BEGIN Stored data
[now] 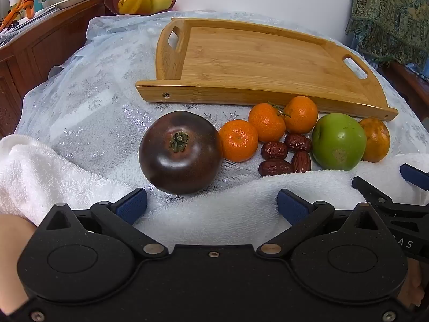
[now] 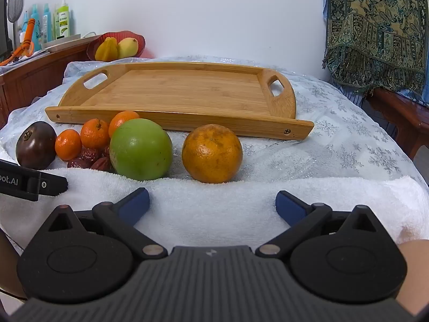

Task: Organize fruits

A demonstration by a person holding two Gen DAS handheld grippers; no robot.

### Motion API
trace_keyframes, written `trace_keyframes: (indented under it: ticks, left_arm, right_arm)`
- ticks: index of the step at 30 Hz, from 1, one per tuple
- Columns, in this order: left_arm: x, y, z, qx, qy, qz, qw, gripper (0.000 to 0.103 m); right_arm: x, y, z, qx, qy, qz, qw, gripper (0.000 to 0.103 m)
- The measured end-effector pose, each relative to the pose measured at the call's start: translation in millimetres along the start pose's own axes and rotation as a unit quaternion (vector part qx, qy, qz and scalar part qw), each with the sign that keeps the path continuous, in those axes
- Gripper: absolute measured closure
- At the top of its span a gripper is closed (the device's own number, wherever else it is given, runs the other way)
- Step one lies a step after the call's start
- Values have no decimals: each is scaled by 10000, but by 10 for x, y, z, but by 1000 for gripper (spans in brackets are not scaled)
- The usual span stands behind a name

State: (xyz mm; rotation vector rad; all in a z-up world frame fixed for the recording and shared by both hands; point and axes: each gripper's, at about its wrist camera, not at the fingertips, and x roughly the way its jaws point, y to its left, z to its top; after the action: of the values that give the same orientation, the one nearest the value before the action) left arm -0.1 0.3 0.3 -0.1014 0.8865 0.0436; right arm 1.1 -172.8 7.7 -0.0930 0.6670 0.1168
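The left gripper [image 1: 211, 205] stood with its blue-padded jaws spread wide and nothing between them, hovering over a white towel [image 1: 228, 201] at the near edge of the table. The right gripper [image 2: 211, 205] was likewise wide apart and empty above the same towel [image 2: 214, 204], and its black fingers showed at the right edge of the left wrist view.

Just past the towel, on a pale snowflake-patterned tablecloth [image 1: 88, 99], the fruits lay in a loose row. Directly ahead of the left gripper sat a dark purple-brown round fruit [image 1: 180, 152] with a dried calyx on top. Beside it, touching or nearly so, were three small mandarins [image 1: 266, 122], with a cluster of red dates [image 1: 284, 155] in front of them. Next came a green apple [image 2: 140, 149], and then a larger mottled orange [image 2: 212, 153], standing slightly apart from the apple and straight ahead of the right gripper.

Behind the row lay an empty bamboo tray [image 2: 174, 122] with cut-out handles. Farther back, on a wooden sideboard, a red bowl [image 2: 139, 40] held yellow fruit. A patterned shawl [image 2: 375, 32] hung at the right.
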Motion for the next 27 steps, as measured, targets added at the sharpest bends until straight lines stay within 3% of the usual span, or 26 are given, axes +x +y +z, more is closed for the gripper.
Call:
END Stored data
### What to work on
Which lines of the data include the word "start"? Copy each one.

### Reply to the exercise
- The measured end-effector pose, each relative to the pose measured at the call's start: translation in millimetres along the start pose's own axes and rotation as a unit quaternion (vector part qx, qy, qz and scalar part qw), each with the sign that keeps the path continuous, in those axes
- Step one lies a step after the call's start

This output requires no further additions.